Before the STAAR exams, there were TAKS exams, which never increased in difficulty from middle school to high school. The tests were a waste of time. The material hardly tested what students had learned in the classroom, and it was hard to fail them. Students were given full school days to complete the tests, so when they finished them within an hour, they sat in class watching movies all day for a week straight. While the STAAR exams are supposed to be more specialized and difficult, they serve the same purpose and are still a form of standardized testing that takes away large amounts of classroom time each year.

Florida Governor Rick Scott signed legislation earlier this year reducing the amount of standardized testing in the Sunshine State. He passed an executive order which abolished the required 11th grade English examination and then made final examinations for classes optional. Scott's legislation was a response to complaints that students spend too much time taking tests, when they could be putting that time towards learning. With this new legislation, teachers are held more accountable for their students' knowledge because it won't be measured by the government's standardized testing.

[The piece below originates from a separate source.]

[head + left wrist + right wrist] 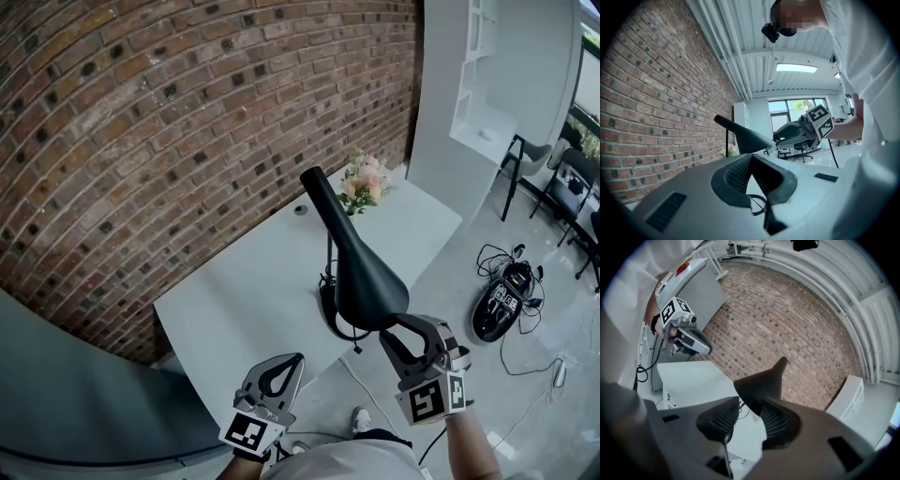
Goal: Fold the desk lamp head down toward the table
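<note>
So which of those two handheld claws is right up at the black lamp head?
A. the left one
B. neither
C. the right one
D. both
C: the right gripper sits at the wide end of the lamp head with its jaws apart, while the left gripper hangs clear of the lamp with nothing between its open jaws.

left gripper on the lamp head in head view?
No, the left gripper sits open and empty, apart from the lamp head.
</note>
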`<state>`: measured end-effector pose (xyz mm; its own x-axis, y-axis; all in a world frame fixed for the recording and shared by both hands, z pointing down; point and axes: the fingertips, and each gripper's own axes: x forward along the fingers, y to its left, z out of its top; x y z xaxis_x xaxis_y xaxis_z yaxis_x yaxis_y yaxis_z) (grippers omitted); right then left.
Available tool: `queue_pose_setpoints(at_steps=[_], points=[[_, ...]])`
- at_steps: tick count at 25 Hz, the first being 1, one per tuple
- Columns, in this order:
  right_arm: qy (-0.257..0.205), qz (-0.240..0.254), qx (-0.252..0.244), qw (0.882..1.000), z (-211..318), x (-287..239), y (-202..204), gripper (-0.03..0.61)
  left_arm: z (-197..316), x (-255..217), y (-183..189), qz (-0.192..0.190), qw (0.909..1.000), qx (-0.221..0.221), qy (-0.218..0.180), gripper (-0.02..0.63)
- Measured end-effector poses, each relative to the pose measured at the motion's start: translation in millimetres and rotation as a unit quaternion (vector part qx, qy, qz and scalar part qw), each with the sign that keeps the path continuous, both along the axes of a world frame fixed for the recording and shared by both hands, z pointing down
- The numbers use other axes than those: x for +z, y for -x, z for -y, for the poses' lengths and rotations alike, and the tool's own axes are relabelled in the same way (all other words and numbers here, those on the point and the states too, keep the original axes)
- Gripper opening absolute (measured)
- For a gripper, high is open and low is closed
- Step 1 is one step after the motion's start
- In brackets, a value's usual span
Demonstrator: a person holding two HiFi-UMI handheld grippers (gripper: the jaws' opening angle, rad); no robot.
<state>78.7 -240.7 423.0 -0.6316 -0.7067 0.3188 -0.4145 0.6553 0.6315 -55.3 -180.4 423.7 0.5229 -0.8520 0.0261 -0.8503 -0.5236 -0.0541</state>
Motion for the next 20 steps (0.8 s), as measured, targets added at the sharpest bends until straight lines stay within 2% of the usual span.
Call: queue_pose_setpoints(at_steps=[11,20], points=[[0.031,0.002,-0.007,1.000,10.0,20.7,6.2,0.147,12.1,0.6,-14.7,-0.004,0.9999,0.012,-0.002,0.008],[0.047,0.007,-0.010,0.999,15.9,35.1,8.2,0.147,5.7,-2.3,1.0,0.000,0.9998,-0.020,-0.001,0.008]])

In a way, standardized testing shows that the legislature doesn't trust the teachers to teach valuable knowledge in the classroom. It also limits the teachers to material that is only for these tests, and if their students don't perform as well as planned, they feel like they haven't done their job. Why does the government have to decide what students HAVE to know? There is also absolutely no way to accurately measure the intelligence of students across the state. Teachers teach many different subjects in different order and at a variety of difficulty levels. Many have said that the STAAR exams are too difficult and have proven to prevent students from progressing to the next level. Others say that the STAAR exams are actually too easy and a waste of time.

I only took two STAAR exams in high school, science and social studies. At the time, the education system was just testing the new STAAR exams out and comparing them to the TAKS tests. The exams didn't count. Social studies was easy to me, but the science exam was more challenging. The science exam contained mostly physics material I hadn't learned yet, mixed in with random biology and chemistry questions I knew very well. My score on the science exam was not as high as expected, yet, science was my favorite subject. Currently, I go to the University of Texas at Austin, and guess what my major is? Science. My performance in science wasn't even remotely measured by that exam.

While Abbott reducing the requirements to receive a high school diploma may seem irrational at first, I see it as a step in the right direction. I hope the direction takes the Texas public education system to a future where there are no standardized tests required to graduate and the curriculum is completely in the hands of the teachers who were trained to do their jobs. The teachers, the people who personally know the students and watch their knowledge grow, should be the ones deciding who gets to graduate, not the politicians in office. The teachers should be writing the tests according to what they say is important to know.

The cost of these standardized tests are countless hours that could have been spent in the classroom learning something new. Even though standardized testing is a nice break for teachers for a couple of days, it also belittles their abilities. Those days can be used so science teachers can talk about interesting new research, history teachers can teach more current events, math teachers can create math games, English teachers can encourage free-writing without a prompt and language teachers can encourage more conversation out of our English comfort zone.

Intelligence shouldn't be measured by the filling of a bubble with a No. 2 pencil. It should be measured by the ones we share it with.